From the entries that follow, reproduce exactly and only the lines from the line with "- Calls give" to the line with "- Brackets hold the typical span", endpoints included.

START Dataset content

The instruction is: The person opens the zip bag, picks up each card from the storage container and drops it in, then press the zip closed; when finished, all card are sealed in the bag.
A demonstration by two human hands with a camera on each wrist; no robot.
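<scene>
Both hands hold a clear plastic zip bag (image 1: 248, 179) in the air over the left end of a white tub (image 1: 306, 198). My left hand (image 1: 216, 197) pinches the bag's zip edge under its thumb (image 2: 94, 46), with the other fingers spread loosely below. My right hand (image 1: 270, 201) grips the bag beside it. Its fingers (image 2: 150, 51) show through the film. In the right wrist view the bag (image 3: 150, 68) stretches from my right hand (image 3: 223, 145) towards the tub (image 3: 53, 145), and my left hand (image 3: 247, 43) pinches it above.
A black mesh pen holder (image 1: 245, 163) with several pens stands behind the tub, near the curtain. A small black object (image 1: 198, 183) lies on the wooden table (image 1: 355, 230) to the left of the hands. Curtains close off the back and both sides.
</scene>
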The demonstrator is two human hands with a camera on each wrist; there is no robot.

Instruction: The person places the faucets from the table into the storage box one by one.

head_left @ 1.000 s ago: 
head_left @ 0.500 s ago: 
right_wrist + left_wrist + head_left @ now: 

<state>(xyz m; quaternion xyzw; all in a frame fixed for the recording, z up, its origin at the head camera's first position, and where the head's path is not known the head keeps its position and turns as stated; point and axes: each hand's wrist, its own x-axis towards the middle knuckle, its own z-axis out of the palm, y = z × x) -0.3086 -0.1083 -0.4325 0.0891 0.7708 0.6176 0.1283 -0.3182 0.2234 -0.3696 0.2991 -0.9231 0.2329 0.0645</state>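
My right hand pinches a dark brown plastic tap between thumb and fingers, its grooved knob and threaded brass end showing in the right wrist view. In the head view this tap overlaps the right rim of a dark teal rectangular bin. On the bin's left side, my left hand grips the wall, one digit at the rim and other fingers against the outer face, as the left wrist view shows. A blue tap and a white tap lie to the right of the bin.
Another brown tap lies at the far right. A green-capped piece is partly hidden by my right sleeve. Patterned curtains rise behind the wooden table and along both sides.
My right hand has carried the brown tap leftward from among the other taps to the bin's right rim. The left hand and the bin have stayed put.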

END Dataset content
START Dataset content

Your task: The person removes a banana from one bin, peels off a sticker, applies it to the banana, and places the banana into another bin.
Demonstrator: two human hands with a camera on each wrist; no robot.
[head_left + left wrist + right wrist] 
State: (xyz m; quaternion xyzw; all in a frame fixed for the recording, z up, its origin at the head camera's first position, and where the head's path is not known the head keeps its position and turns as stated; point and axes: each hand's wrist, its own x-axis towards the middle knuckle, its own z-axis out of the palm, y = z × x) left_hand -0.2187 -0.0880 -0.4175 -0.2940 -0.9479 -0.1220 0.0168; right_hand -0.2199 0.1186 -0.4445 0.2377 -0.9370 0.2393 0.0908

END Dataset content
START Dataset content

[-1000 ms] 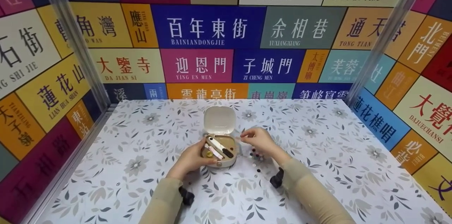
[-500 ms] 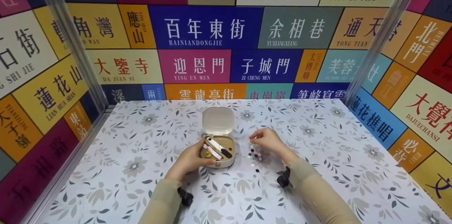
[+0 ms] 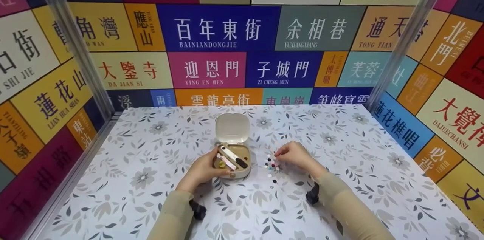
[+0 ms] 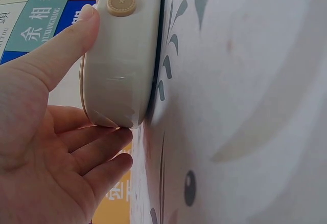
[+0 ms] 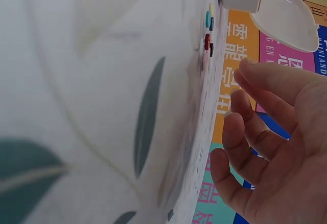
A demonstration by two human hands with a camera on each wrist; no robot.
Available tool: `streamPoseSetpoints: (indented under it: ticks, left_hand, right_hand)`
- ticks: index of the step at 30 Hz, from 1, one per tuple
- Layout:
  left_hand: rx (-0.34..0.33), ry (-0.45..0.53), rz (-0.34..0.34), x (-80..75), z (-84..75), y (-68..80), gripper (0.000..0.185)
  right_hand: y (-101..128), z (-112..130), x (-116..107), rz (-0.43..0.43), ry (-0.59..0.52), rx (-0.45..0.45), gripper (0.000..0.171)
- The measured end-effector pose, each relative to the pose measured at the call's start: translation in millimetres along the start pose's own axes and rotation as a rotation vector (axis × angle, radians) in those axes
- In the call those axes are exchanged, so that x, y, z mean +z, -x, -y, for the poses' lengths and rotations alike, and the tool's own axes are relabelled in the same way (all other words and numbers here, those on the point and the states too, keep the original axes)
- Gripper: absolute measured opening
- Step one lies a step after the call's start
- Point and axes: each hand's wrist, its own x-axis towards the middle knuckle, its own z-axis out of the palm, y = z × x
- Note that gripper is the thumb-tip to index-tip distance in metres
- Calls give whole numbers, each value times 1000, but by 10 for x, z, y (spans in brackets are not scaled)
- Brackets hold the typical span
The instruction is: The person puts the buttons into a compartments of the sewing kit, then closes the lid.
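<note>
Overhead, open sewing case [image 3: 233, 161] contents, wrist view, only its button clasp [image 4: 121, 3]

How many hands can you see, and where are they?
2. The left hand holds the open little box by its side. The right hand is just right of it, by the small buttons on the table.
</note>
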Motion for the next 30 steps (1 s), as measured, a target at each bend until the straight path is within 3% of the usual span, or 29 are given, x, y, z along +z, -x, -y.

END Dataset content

Written response:
- Calls give whole numbers, each value times 1000, but by 10 for x, z, y (spans in brackets are not scaled)
- Brackets hold the typical span

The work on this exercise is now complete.